- Abkhazian conflict: Part of the Caucasus campaign of World War I and the Southern Front of the Russian Civil War
| Date | 16 February 1918 – 10 October 1918 |
| Location | Abkhazia (Sukhumi okrug) |
| Result | Georgian victory |

Belligerents

Commanders and leaders

Units involved

= Abkhazia conflict (1918) =

Armed conflict in Abkhazia in 1918

The Abkhazian conflict was an armed conflict in Abkhazia involving the Georgian Democratic Republic, the Russian Soviet Republic, and the Ottoman Empire. It consisted of a series of Bolshevik uprisings and an Ottoman military intervention, both of which were ultimately defeated by Georgian forces.

==Background==
By the time of the collapse of the Russian Empire, the population of the multiethnic region of Abkhazia was divided in its political views and visions for the future of the region. The ethnic Georgian population, with the exception of a small number of Bolsheviks and anarchists, generally wished to become part of Georgia. Armenians, Russians, Greeks, Germans, and Estonians residing in Abkhazia generally preferred to remain part of Russia; however, the Bolshevik Revolution and the Red Terror led many of them to reorient themselves toward the new state formations emerging in the Caucasus, including the Transcaucasian Federation and Georgia. Among ethnic Abkhazians, political preferences were mixed. Abkhazians in the Kodori sector, who lived in ethnically mixed areas alongside Georgians and shared the Orthodox Christian faith with them, with many also having Georgian roots, tended to associate themselves with Transcaucasia and Georgia. However, Abkhaz rural communities in the Gudauta sector, where approximately half of the population was Sunni Muslim, had pro-Russian, pro-Turkish, or pro-North Caucasian orientations. The educated stratum generally leaned toward Georgia, while much of the Abkhaz landowning aristocracy feared the Social Democratic (Menshevik) policies of Georgia, including possible land reform, and sought assistance from the Ottoman Empire. There was, however, little support for Abkhaz independence. Additionally, due to its strategic location, Abkhazia served as a bridgehead for establishing control over the South Caucasus, and various forces, including White Russia, Soviet Russia, and the Ottoman Empire, competed with Georgia for control over the region.

==Conflict==
After the February Revolution, the Sukhumi District Committee for Public Security was established under the leadership of Prince Aleksandr Sharvashidze as the governing body of Sukhumi Okrug. Following the October Revolution, however, the Abkhaz People's Council, chaired by Simon Basaria, became the representative body of Abkhazia, although it was unelected.

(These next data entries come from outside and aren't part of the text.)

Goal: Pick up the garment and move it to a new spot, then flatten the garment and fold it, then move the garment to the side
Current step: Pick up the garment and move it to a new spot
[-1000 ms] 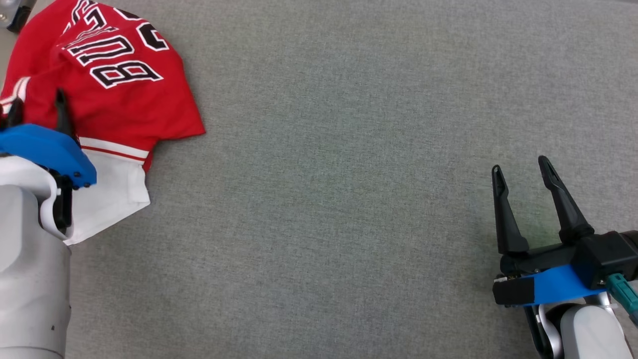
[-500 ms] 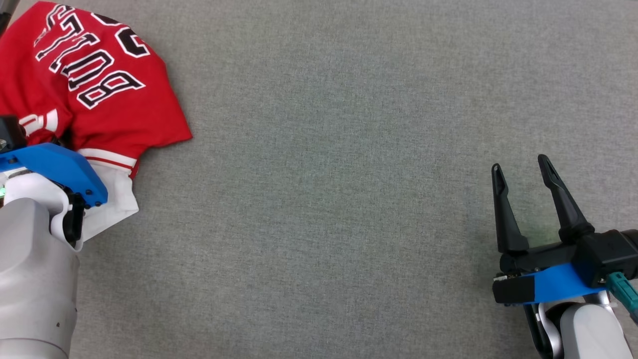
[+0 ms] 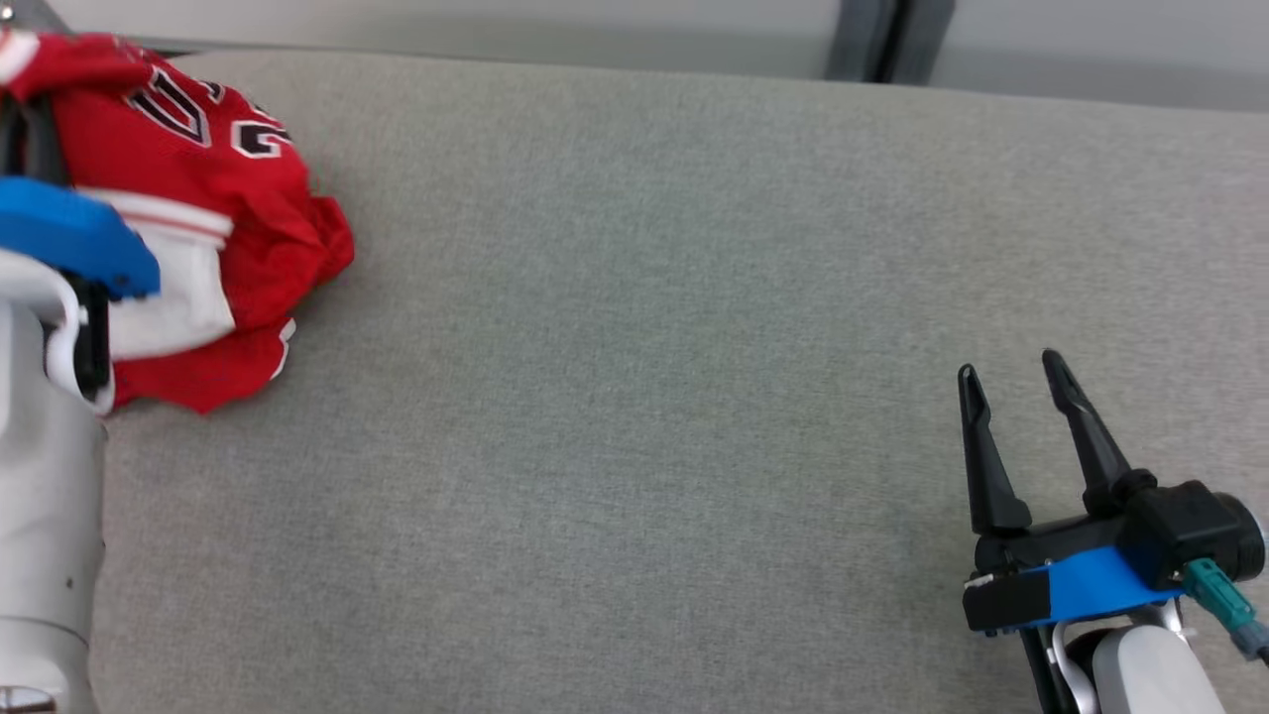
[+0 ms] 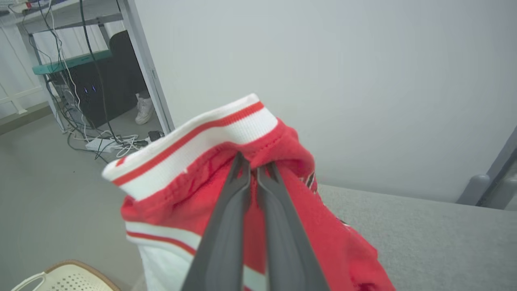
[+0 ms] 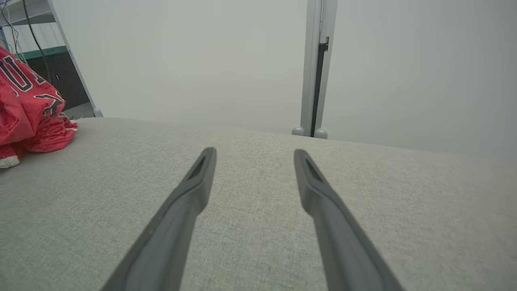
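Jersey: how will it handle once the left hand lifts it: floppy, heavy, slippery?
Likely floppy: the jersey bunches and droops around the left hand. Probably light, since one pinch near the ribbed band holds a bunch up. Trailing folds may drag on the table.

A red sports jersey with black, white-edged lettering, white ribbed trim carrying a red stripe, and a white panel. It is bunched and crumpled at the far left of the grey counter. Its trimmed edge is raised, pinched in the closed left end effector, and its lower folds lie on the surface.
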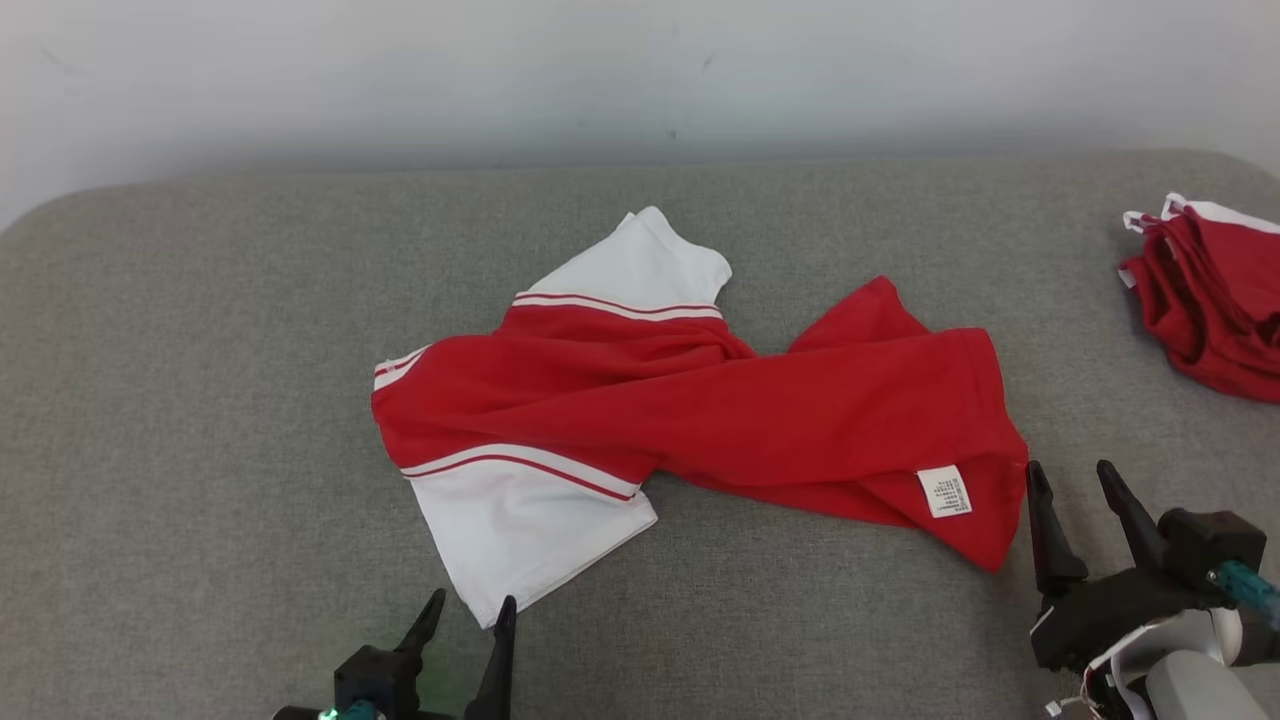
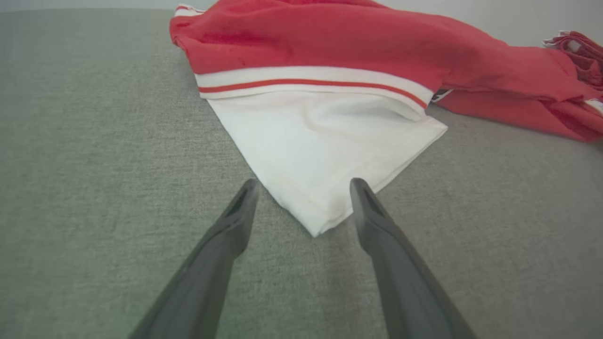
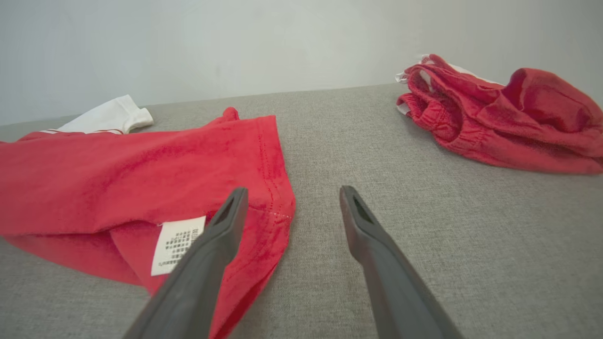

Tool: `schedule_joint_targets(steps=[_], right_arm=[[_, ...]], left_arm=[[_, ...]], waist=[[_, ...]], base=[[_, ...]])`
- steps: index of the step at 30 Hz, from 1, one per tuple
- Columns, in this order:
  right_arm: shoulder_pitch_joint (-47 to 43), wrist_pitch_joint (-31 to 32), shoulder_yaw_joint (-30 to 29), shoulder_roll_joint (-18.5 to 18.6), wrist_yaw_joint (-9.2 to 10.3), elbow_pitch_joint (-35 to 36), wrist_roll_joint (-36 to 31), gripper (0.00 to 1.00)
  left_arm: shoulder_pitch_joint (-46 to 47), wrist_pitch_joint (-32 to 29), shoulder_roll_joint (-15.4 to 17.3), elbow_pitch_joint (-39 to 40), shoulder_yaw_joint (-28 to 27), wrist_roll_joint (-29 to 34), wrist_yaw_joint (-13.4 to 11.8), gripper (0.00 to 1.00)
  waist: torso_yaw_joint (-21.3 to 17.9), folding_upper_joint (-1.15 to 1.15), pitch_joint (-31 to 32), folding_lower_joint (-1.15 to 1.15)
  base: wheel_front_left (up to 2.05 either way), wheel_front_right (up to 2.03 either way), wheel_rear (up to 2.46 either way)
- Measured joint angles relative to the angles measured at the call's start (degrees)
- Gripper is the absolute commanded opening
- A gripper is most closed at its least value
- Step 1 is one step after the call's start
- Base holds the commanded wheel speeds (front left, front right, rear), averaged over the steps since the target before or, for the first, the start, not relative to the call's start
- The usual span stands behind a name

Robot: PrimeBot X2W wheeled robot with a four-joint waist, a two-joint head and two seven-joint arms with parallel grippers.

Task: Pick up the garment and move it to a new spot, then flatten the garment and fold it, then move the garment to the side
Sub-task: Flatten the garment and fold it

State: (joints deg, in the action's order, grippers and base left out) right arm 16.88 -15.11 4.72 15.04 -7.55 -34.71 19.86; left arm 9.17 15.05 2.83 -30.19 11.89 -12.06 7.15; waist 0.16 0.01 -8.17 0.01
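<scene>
The left gripper (image 1: 470, 610) is nearest, jaws spread and empty, and the pointed tip of the T-shirt's white sleeve (image 1: 520, 530) lies between its fingers. The right gripper (image 1: 1070, 475), also spread and holding nothing, stands just beside the shirt's red hem corner (image 1: 990, 540), near the care label (image 1: 944, 491). The red-and-white T-shirt (image 1: 700, 410) lies twisted mid-tabletop (image 1: 200, 400), its long axis running left to right, with the sleeve end on the robot's left. Each arm has one end within reach, and the left looks better placed. Beyond the shirt's hem end, well apart, sits a heap of red clothing (image 1: 1210, 300).
</scene>
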Motion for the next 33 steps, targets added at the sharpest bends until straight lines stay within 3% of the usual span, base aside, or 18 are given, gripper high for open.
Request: schedule_joint_targets(steps=[14, 15, 16, 17, 18, 19, 26, 33], right_arm=[[7.14, -0.01, 4.87, 0.22, 0.0, -11.37, 4.07, 1.0], [7.46, -0.01, 5.3, 0.21, 0.0, -12.07, 4.54, 0.95], [7.69, -0.01, 5.69, 0.22, 0.0, -12.51, 4.89, 0.53], [7.87, -0.01, 5.98, 0.22, 0.0, -12.74, 5.19, 0.31], [8.06, -0.01, 6.2, 0.22, 0.0, -12.99, 5.54, 0.18], [8.29, -0.01, 6.46, 0.24, 0.0, -13.3, 5.9, 0.0], [8.56, -0.01, 5.99, 0.58, 0.0, -8.79, 6.42, 0.0], [1.59, 0.01, 6.03, 1.37, 0.0, 2.56, 6.44, 0.0]], left_arm=[[3.9, 0.21, -0.04, -7.05, 2.85, -3.22, -0.04, 1.0], [4.21, 0.25, -0.03, -7.71, 3.34, -4.14, -0.04, 1.0], [4.59, 0.36, -0.04, -8.38, 3.98, -4.81, -0.04, 1.0], [5.08, 0.42, -0.03, -8.9, 4.52, -5.67, -0.04, 0.94], [5.47, 0.44, -0.02, -9.36, 4.91, -6.23, -0.04, 0.42], [5.87, 0.49, 0.1, -9.8, 5.3, -6.62, -0.08, 0.0], [6.96, 0.2, 0.08, -8.7, 6.15, -11.49, -0.02, 0.0], [3.47, 0.0, 0.03, 2.53, 1.85, -14.32, -0.01, 0.0]], waist=[[1.58, 0.0, -2.44, 0.0], [1.69, 0.0, -2.54, 0.0], [1.77, 0.0, -2.63, 0.0], [1.83, 0.0, -2.74, 0.0], [1.85, 0.0, -2.87, 0.0], [1.85, 0.0, -2.99, 0.0], [1.64, 0.0, -2.73, 0.0], [1.4, 0.0, -0.68, -0.01]], base=[[0.0, 0.0, 0.0], [0.0, 0.0, 0.0], [0.0, 0.0, 0.0], [0.0, 0.0, 0.0], [0.0, 0.0, 0.0], [0.0, 0.0, 0.0], [0.0, 0.0, 0.0], [0.0, 0.0, 0.0]])
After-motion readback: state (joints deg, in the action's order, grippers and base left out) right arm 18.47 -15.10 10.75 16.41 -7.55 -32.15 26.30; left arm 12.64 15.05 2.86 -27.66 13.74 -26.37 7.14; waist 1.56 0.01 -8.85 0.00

In early 1918, Lenin and Trotsky sought to establish Soviet power in the South Caucasus. A major offensive was being organized from Baku, where the Bolsheviks held power, while an auxiliary offensive was planned from Soviet-controlled Novorossiysk through Sukhumi. In February 1918, while the authorities in the region proceeded cautiously on the land question, the Bolsheviks, based in Gudauta, where they dominated the local administrative bodies, launched a rebellion and called for radical land reform, gaining support among Gudauta's local peasantry. On 16 February, Russian warships arriving from Trabzon with Bolshevik-aligned revolutionary soldiers aboard entered Sokhumi. Following a clash between the sailors and local nobles, the Bolsheviks seized control of Sokhumi with the support of the Russian ships, dissolved the "counterrevolutionary" Abkhaz People's Council, and established a Military Revolutionary Committee chaired by the local Bolshevik Efrem Eshba. However, after the departure of the warships, the city's authorities were reconstituted on 21 February. With the assistance of local Georgian units and the Abkhaz squadron of the former "Savage Division", the Bolsheviks were defeated and retreated to Gudauta, while the Abkhaz People's Council regained control.

However, the Red Army soon reached the Sukhumi Okrug, and the Sochi Red Guard, under the command of Nikifor Poyarko, entered Gudauta on 11 March. In late March, the Gudauta forces launched a more successful offensive, and on 8 April 1918, they entered Sukhumi and seized control of most of Abkhazia, except for the Kodor District, where local nobles retained control. The Abkhaz People's Council was subsequently declared dissolved. On 8 May, the Soviet of Workers' and Peasants' Deputies of Sukhumi adopted a resolution calling for the okrug to join the Russian Soviet Republic. Anti-Bolshevik militias withdrew to Gulripshi, while the Military Revolutionary Committee requested additional troops from Soviet Kuban to launch an offensive toward Kutaisi and Tiflis. The Abkhaz People's Council appealed to the Transcaucasian authorities for assistance, prompting the dispatch of the Georgian People's Guard and Georgian Corps to Abkhazia under the command of Valiko Jugheli and Aleksandr Koniashvili. They were joined by local Greek militias from Shroma. After four days of fighting near Dranda, the Bolsheviks were defeated on 20 May. The Abkhaz People's Council was subsequently reinstated and reaffirmed Abkhazia's association with the Transcaucasian Federation, proclaimed on 22 April. The Bolshevik forces retreated to Gagra. Soviet Kuban was unable to provide additional assistance because it was engaged in fighting the Volunteer Army, which had completed the First Kuban Campaign by mid-May.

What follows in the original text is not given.